Die Restitution kolonialen Raubguts hat so seine eigenen Fallstricke, weiß Brigitta Hauser-Schäublin in der FAZ (Paywall) zu berichten: „Der noch amtierende nigerianische Staatspräsident Muhammadu Buhari gab in einer öffentlichen Erklärung am 23. März 2023 bekannt, dass er die Eigentumsrechte sämtlicher Benin-Artefakte, die 1897 im Königspalast geplündert und anderswo im Benin-Reich gesammelt wurden, dem Oba von Benin übertragen habe. Er anerkenne ihn als Eigentümer und habe ihm deshalb mittels einer präsidialen Verfügung alle damit verbundenen Rechte einschließlich Aufbewahrung und Verwaltung übereignet – und zwar 'unter Ausschluss jeder anderen Person oder Institution', wie die nigerianische Zeitung 'This Day' den Erlass zitiert.
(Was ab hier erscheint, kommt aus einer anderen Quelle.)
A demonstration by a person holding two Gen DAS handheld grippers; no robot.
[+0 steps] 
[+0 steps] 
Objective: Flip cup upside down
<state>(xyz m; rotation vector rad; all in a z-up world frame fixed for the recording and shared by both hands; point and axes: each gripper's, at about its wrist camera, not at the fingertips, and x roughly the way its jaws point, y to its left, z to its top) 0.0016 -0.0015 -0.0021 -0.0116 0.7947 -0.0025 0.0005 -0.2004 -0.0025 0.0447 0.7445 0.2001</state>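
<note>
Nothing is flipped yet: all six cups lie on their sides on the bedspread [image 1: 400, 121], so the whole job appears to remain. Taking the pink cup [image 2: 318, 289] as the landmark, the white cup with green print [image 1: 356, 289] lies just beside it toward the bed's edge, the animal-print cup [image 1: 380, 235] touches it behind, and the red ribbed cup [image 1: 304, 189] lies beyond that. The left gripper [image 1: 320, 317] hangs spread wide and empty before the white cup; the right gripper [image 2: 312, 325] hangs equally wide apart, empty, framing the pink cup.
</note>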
Dies gelte für alle bereits zurückgegebenen und alle weiteren zu erwartenden Restitutionen von Benin-Objekten weltweit; sie müssten künftig direkt dem Oba als ursprünglichem Eigentümer übergeben werden. Sämtliche Artefakte sollen nach Gutdünken des Oba im Palast des Königs oder in einer anderen Lokalität in Benin City oder anderswo untergebracht werden, solange ihre Sicherheit gewährleistet sei.“ Wie es zu dieser für Außenstehende überraschenden Volte kam, erklärt säd (Florian Sädler?) in der WeLT: „Im Hintergrund der Eigentumsübertragung steht laut nigerianischen Medien ein persönlicher Konflikt zwischen dem Oba und dem Gouverneur der Region Benin, Godwin Obaseki, einem der entschiedensten Förderer des Museumsprojekts. Obasekis Großvater hatte den Briten nach der Zerstörung von Benin-City im Jahr 1897 und der Absetzung des damaligen Obas als Interims-Regent gedient. Royalistische Anhänger von Ewuare II. werfen dem Gouverneur nun die Fortsetzung der Kollaboration mit den Gegnern des Königshauses vor.“ Die Experten der einschlägigen Auktionshäuser haben wahrscheinlich schon Flugverbindungen nach Abuja herausgesucht.